I don't think it's sufficient to fully explain the shift towards prose, though. Epic poetry was a big deal as late as the Romantic generation, when literacy was already fairly widespread. Perhaps it has to do with the shift away from teaching the classics, many of which are epic poems?

There is, of course, Tolkien. Though he gained fame for his prose rather than for, say, 'The lay of Earendil'

Musing about this, I have the impression that the rise of plays is simultaneous with the dying out of epic poetry. Shakespeare did both, and playwrights were respected less than poets at the time (and plays heavily censored and restricted by law), but as time passes, more playwrights and fewer epic poems, until by the 1900s, I'm hard-pressed to think of any long-form poets besides Eliot and Pound - though playwrights are still going like gangbusters with the likes of Tennessee Williams both commercially & critically popular.

Vikram Seth, The Golden Gate, a novel in verse-- but it's a very rare sort of thing.
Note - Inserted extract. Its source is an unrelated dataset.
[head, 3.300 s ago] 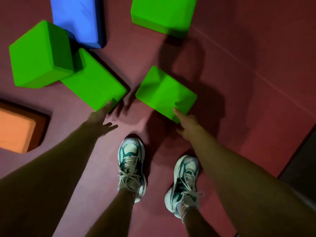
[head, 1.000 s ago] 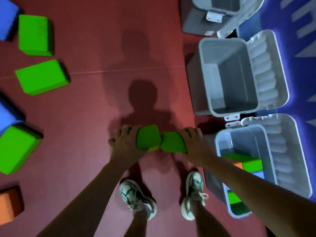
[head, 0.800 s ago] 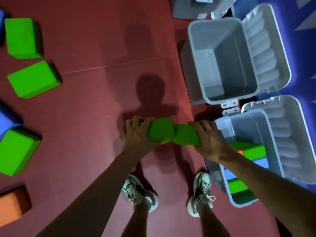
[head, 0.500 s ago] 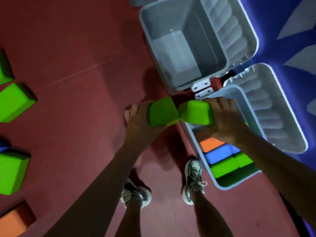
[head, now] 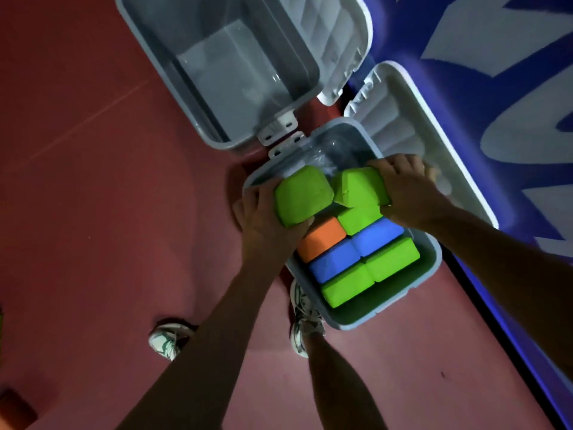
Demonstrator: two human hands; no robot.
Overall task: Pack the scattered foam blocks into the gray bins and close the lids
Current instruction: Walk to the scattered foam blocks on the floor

The first four sentences were intriguing, the second half was good, and the first half was painfully overextended, metaphor-wise.


With Valentines day around the corner, I thought this one up:

Roses are red

Violets are blue

On valentine's eve

Here’s something for you kiss

or it the logistics aren’t right, I could just add at some point:

So, are we going to kiss tonight?

Google Books hosts a large number of free 100-year-old books on how to write well (as on a great many other topics). I wonder if it would be worth a collective effort to find out which of them are particularly helpful.

Great post, I look forward to more of these if you have time.

I agree that writing good poetry is hard -- I gave up at the "gain high social status among elite arbiters of poetry" stage.

But what does your article have to do with writing poetry? Did you mean pre-1900 poetry?


I agree that writing good poetry is hard

A very witty friend of mine once compared writing poetry to masturbation. It's true, she said, that everybody does it, and it's nothing to be ashamed of: but for most people it's nothing to be particularly proud of either. A few virtuosos may do it so well that they can actually build an audience for themselves, and make a bit of money, but it will never be a stable career path. And while, in the context of an intimate relationship, a loved one may ask to see it, for the most part you should keep it to yourself and not try to show it to friends or strangers.

It is much easier to improve your writing if you let others point out potential mistakes in your poems or inspire different approaches. Which isn't unlike with masturbation, I guess.